Segment Start: SOURCE DATA
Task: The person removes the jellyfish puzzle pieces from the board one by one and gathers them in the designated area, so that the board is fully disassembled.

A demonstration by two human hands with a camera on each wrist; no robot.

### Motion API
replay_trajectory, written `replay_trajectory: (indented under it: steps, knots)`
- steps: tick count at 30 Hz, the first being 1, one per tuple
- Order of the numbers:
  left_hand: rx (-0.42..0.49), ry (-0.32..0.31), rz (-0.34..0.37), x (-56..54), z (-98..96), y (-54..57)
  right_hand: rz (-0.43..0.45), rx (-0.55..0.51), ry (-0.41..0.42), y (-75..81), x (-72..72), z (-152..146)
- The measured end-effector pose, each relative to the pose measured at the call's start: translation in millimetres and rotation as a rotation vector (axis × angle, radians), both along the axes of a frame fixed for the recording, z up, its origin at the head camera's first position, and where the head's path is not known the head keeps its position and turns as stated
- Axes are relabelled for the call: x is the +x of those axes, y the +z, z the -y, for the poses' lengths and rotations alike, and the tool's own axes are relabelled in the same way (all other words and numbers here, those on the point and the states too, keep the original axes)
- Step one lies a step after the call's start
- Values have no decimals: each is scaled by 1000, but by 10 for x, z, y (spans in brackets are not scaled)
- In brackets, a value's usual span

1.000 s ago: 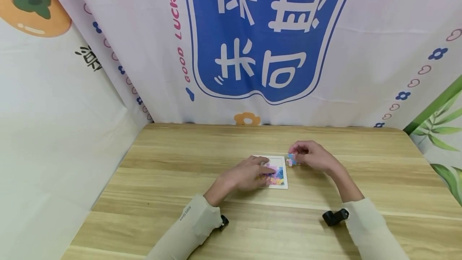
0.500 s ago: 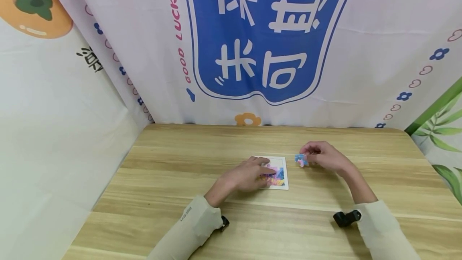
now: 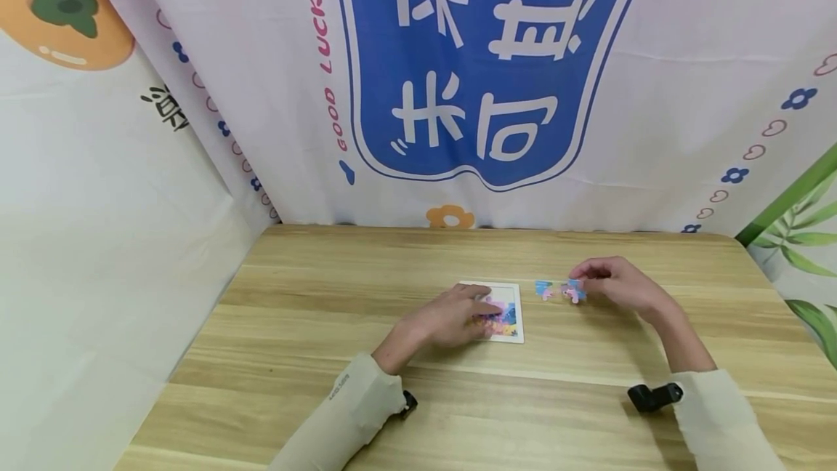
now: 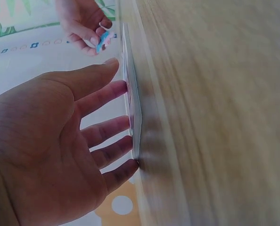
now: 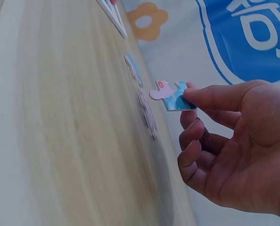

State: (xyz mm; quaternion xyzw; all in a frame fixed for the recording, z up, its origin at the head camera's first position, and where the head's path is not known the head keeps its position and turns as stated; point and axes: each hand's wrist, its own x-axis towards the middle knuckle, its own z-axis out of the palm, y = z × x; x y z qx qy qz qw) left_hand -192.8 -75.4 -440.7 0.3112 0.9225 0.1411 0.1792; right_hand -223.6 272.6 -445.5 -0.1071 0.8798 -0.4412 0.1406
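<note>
My right grip pinches a puzzle piece above the desk, near 2 loose pieces. I'd judge it light and stiff, best taken by its straight edge; my left grip, fingers apart, touches the puzzle board.

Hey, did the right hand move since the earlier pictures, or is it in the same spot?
Yes. In the head view, the right hand has moved rightward, farther from the orange flower.
</note>
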Motion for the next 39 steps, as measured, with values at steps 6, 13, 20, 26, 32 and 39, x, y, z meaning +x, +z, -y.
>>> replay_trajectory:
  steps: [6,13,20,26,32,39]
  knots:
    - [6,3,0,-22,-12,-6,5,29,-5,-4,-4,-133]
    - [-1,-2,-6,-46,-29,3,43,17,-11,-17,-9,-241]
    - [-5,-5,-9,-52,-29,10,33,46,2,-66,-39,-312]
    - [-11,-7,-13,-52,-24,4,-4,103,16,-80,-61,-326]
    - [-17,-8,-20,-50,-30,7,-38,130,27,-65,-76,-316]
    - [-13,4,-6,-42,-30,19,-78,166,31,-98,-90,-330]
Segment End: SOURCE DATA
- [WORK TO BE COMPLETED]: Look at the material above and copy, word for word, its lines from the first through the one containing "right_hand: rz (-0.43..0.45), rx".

- [RESULT BELOW]:
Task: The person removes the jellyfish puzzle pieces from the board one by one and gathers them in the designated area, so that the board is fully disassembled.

A demonstration by two human hands with a camera on each wrist; no robot.

### Motion API
replay_trajectory, written `replay_trajectory: (indented under it: steps, knots)`
- steps: tick count at 30 Hz, the first being 1, one per tuple
- Order of the numbers:
  left_hand: rx (-0.42..0.49), ry (-0.32..0.31), rz (-0.34..0.37), x (-56..54), z (-98..96), y (-54..57)
  right_hand: rz (-0.43..0.45), rx (-0.55..0.51), ry (-0.41..0.42), y (-75..81), x (-72..72), z (-152..146)

The response to this exercise is complete.